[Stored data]
Content starts
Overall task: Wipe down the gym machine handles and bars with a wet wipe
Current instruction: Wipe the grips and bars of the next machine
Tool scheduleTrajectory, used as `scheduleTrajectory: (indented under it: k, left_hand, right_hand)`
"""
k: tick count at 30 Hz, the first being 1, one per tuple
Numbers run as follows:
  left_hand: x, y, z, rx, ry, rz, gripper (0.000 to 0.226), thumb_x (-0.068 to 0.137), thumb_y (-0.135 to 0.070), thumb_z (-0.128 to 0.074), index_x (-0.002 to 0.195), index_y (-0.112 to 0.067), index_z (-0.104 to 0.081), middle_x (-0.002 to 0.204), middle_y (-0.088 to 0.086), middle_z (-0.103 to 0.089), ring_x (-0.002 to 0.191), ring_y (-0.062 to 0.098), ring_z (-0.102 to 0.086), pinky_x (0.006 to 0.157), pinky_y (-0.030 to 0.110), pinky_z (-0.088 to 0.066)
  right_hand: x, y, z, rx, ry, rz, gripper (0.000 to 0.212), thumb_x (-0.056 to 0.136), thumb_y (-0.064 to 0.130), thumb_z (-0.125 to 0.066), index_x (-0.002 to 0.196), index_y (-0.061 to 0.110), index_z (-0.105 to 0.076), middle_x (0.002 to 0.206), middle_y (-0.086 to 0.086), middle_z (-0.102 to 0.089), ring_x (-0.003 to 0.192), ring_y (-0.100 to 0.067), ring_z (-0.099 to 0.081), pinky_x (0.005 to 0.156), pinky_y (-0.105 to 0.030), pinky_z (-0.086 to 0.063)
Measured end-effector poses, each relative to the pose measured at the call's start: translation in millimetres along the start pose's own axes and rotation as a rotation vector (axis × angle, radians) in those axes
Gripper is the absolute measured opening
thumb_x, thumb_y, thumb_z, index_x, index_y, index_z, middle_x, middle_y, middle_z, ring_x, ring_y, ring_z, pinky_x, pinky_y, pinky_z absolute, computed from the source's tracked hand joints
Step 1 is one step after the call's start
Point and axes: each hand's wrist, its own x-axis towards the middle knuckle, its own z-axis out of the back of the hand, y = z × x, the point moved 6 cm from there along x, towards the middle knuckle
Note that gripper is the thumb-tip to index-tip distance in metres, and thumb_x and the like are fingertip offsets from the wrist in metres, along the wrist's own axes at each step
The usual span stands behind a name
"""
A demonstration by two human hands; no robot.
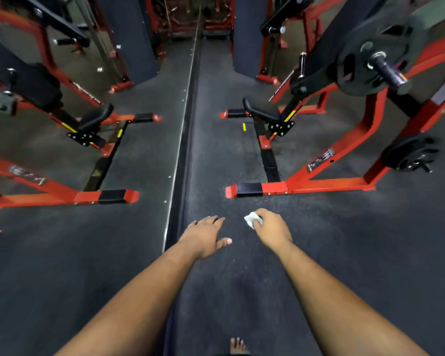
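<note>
Here the red gym machine point(344, 160) stands on the dark floor point(88, 253) at the right, well apart from both hands. The left hand point(203, 237) is spread flat, holding nothing. The right hand point(271, 228) pinches a white wet wipe point(252, 219).

Single head cam, wide-angle, fwd and down over both arms toward floor point(319, 240), near.
</note>
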Motion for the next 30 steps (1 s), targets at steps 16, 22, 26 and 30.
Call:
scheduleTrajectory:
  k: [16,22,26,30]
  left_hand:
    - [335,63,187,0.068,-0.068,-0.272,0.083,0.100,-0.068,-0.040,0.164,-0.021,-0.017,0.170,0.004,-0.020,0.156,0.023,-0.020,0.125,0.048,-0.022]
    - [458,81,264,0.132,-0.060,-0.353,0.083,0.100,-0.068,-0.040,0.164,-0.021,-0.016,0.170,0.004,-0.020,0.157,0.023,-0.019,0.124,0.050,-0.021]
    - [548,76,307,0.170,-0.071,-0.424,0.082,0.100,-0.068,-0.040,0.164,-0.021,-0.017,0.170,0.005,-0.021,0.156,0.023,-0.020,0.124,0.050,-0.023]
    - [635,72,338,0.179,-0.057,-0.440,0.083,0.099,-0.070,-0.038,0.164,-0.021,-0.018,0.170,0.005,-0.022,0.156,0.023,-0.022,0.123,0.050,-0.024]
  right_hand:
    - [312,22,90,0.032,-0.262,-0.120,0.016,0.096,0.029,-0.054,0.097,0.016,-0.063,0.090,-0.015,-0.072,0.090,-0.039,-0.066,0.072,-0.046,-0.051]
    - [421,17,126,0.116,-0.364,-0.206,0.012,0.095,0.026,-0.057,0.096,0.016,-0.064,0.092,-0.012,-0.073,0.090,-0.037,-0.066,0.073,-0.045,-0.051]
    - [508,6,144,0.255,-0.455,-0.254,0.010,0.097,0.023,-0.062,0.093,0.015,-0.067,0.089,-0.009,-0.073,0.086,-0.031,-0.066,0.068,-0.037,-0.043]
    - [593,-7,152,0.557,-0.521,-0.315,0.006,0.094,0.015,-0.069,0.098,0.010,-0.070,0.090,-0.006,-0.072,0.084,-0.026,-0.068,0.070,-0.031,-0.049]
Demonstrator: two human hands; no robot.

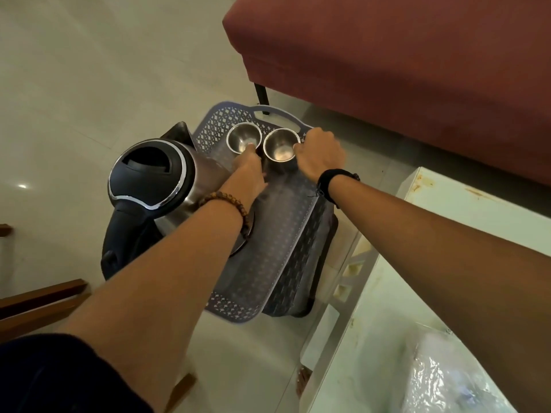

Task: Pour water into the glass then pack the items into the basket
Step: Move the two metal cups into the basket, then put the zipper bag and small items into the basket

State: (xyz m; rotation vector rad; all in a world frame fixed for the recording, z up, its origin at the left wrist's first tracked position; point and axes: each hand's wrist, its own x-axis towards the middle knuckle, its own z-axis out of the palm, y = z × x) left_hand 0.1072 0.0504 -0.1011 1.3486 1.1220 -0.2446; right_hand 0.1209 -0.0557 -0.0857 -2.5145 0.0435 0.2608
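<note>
A grey-purple perforated plastic basket (286,234) stands on the floor. Two steel glasses sit upright at its far end, side by side. My left hand (249,171) grips the near rim of the left glass (243,137). My right hand (319,155) holds the right glass (280,144) by its right side. A steel electric kettle (155,180) with a black lid and handle stands in the basket's left part, beside my left forearm. I cannot tell whether the glasses hold water.
A maroon sofa (402,64) on a black leg fills the far right. A white table (447,263) with a plastic bag (453,374) stands at the right. Brown wooden furniture (38,305) is at the lower left. Pale floor tiles lie to the left.
</note>
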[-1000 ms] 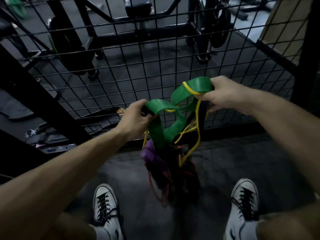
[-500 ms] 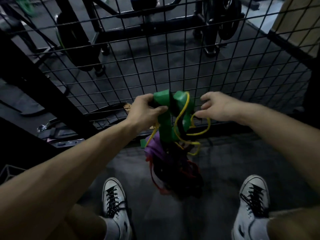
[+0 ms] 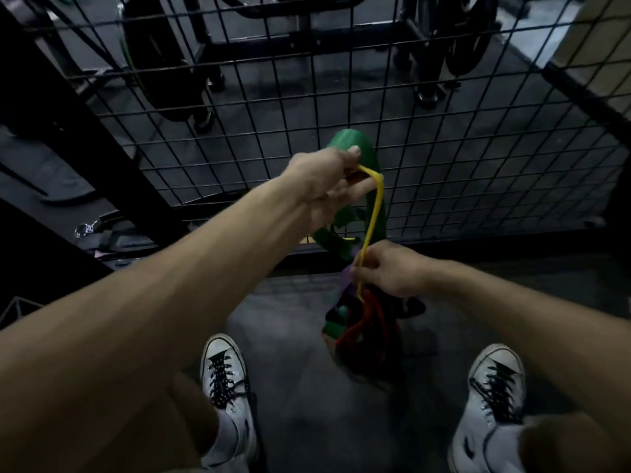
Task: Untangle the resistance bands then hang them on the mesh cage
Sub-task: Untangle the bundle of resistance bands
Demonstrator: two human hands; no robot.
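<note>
I am looking down at a dark rubber floor [image 3: 293, 380] in a dim gym, standing right up against the mesh cage [image 3: 444, 172] — a black wire grid with a heavy black bar along its foot. Beyond the grid I can make out dark machine frames and weight plates [image 3: 461, 35], too shadowed to tell apart properly.

Counting what I have: two hands, two white laced sneakers [image 3: 227, 380] on the floor, and one tangled bundle of resistance bands. In it I can tell a wide green band [image 3: 358, 155], a thin yellow band [image 3: 374, 213], a red band [image 3: 367, 322] and a purple band [image 3: 346, 281]; there are darker strands lower down that I cannot count.

My left hand [image 3: 324, 186] is raised in front of the mesh, its fingers curled round the top loop of the green and yellow bands. My right hand [image 3: 389, 271] is lower and nearer to me, pinching the yellow band where it runs into the knot. The yellow strand is stretched between both hands. The rest of the bundle hangs below my right hand, above the floor between my feet — nothing is hung on the cage yet

My left forearm crosses much of the view and hides the cage's lower left
</note>
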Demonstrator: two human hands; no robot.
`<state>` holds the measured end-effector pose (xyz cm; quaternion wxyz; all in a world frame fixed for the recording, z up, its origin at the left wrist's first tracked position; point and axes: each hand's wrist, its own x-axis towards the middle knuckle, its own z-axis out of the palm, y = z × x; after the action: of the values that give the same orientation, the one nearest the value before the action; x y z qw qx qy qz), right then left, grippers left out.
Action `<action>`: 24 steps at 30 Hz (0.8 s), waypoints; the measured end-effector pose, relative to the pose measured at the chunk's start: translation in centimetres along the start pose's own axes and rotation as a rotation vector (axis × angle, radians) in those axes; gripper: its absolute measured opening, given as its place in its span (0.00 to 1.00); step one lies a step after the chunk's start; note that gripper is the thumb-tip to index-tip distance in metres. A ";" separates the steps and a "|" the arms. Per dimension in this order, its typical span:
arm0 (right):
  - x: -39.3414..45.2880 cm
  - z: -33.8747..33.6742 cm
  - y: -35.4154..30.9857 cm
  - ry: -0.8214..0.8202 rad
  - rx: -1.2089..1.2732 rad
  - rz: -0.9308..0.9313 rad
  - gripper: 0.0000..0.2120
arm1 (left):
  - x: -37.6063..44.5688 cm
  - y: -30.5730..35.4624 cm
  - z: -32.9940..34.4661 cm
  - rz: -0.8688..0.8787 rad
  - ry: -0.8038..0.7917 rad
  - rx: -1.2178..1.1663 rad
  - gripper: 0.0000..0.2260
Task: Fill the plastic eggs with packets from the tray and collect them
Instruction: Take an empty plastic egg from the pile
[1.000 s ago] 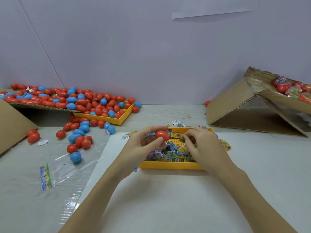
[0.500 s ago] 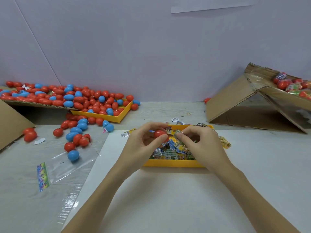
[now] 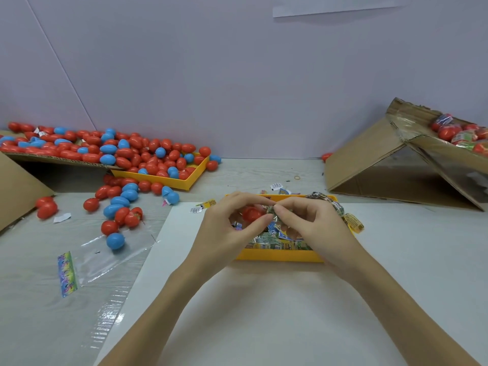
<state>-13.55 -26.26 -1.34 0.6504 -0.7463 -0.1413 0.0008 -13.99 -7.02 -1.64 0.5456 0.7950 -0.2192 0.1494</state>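
Observation:
My left hand [image 3: 227, 228] holds a red plastic egg [image 3: 251, 214] between thumb and fingers above the yellow packet tray [image 3: 277, 256]. My right hand [image 3: 314, 228] pinches a small greenish packet [image 3: 272, 210] right beside the egg, the fingertips of both hands meeting there. The tray holds several colourful packets [image 3: 274, 240]; both hands hide much of it. A few packets [image 3: 352, 220] hang over its right rim.
A second yellow tray [image 3: 169, 182] and a cardboard flap [image 3: 52, 159] at the back left carry several red and blue eggs; more lie loose [image 3: 118, 207] on the table. A clear bag [image 3: 105, 257] lies left. A tilted cardboard box [image 3: 396, 165] with filled eggs stands right.
My right hand lifted a packet out of the tray and brought it up to the egg. My left hand kept hold of the egg, drawing slightly closer to the right hand.

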 end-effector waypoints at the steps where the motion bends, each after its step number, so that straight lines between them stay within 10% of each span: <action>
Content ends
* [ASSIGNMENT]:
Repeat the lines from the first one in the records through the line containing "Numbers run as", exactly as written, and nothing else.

* [RESULT]:
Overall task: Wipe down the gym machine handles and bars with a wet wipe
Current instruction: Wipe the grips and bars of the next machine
Tool scheduleTrajectory, used as `scheduleTrajectory: (indented under it: k, left_hand, right_hand)`
"""
k: tick count at 30 Hz, the first being 1, one per tuple
Numbers run as follows:

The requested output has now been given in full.